A verbatim copy is needed of the lines below from the one containing "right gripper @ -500" up to and including the one containing "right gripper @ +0", excluding pictures.

--

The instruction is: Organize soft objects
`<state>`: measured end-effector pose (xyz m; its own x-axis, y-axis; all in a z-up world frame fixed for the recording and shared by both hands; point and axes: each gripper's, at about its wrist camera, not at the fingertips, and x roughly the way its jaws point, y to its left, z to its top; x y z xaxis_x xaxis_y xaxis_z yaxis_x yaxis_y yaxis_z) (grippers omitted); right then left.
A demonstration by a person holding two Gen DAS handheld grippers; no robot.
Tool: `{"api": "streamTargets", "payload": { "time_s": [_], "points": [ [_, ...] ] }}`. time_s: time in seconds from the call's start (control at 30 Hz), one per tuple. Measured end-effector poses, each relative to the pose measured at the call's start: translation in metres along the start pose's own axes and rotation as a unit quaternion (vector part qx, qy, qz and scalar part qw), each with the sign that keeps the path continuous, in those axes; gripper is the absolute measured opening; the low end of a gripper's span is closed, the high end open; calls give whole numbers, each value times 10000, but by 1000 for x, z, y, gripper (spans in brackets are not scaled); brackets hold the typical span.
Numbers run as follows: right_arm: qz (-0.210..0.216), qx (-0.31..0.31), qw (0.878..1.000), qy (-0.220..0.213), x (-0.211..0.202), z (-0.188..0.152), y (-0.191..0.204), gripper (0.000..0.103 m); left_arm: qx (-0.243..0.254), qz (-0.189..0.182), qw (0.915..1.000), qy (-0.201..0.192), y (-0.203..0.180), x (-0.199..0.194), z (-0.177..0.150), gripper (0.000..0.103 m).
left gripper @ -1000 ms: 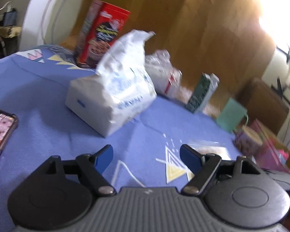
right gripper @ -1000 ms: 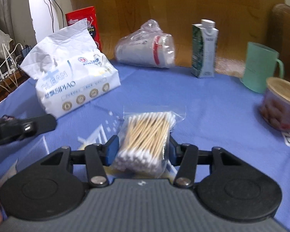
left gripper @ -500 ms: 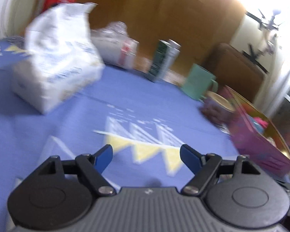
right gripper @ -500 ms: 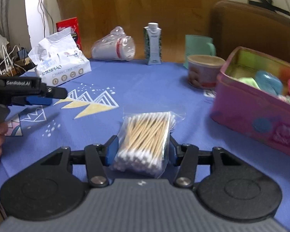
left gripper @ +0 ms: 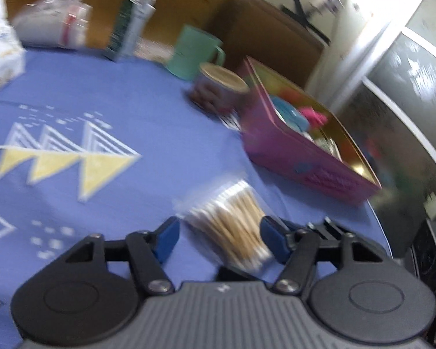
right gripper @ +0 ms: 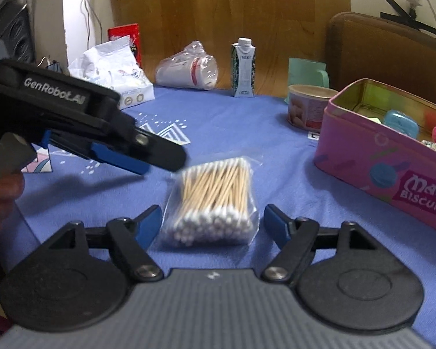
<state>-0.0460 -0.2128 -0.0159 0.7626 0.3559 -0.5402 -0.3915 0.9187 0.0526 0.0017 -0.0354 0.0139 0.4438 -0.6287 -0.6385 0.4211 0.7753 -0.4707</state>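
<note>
— From the left one's view, where's the bag?

— The bag of cotton swabs (left gripper: 232, 221) lies on the blue tablecloth (left gripper: 148, 110), right between the fingers of the left gripper (left gripper: 218, 240). Its jaws have just been closing, but there's a gap on the left side; on the right the bag blurs into the pad, so I'd call it unclamped. The swabs run diagonally, away toward the pink biscuit tin (left gripper: 308, 171).

— And the right one's view?

— The right gripper (right gripper: 212, 226) has just been opening; its jaws stand clear on both sides of the bag (right gripper: 215, 200), released. The sticks point straight away from it. The left gripper (right gripper: 148, 163) hovers at the bag's far-left corner.

— Who's nearer?

— Both straddle it; I'd guess the left takes over.
</note>
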Motion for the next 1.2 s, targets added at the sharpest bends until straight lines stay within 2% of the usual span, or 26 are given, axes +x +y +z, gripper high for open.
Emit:
{"api": "streamTargets", "payload": {
  "time_s": [0.1,0.2,0.33,0.47,0.57,0.63,0.7,0.77,0.83,0.9,1.0,1.2],
  "points": [
    [36,-21,10000,6,-2,-2,0,79,154,59,9998,89,-11,11,-4,51],
    [7,-120,9999,-50,-6,-6,2,59,202,14,9997,139,-19,15,1,48],
    [-237,-90,9992,-320,-15,-6,-3,54,536,-115,9985,21,-45,17,20,48],
    [-686,112,9937,-877,-32,4,-22,54,1062,-347,9936,-179,-85,26,48,48],
    [-1126,280,9851,-1272,-46,15,-43,54,1472,-522,9873,-289,-120,42,71,48],
    [-1469,410,9776,-1448,-52,23,-63,54,1713,-586,9830,-316,-144,58,86,52],
    [-1763,605,9701,-1556,-53,32,-87,54,1922,-488,9793,-403,-164,76,98,65],
    [-2039,846,9624,-1581,-46,41,-115,58,2057,-89,9768,-584,-176,96,106,65],
    [-2397,896,9557,-1454,-33,47,-139,72,1938,207,9793,-555,-175,110,110,65],
    [-2722,1050,9483,-1248,-24,47,-158,72,1705,106,9843,-444,-167,112,108,65],
    [-2604,1405,9441,-1454,-40,34,-165,71,1710,252,9838,-467,-159,112,100,66],
    [-2574,1554,9388,-1679,-60,16,-150,71,1703,465,9831,-489,-155,102,88,66]
  ]
}}
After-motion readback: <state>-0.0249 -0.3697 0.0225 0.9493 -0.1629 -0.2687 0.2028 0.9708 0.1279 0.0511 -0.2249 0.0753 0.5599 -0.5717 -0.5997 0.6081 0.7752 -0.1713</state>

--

== Result of the exercise ==
right gripper @ -500 ms: 
left gripper @ +0 ms: 
right gripper @ +0 ms: 

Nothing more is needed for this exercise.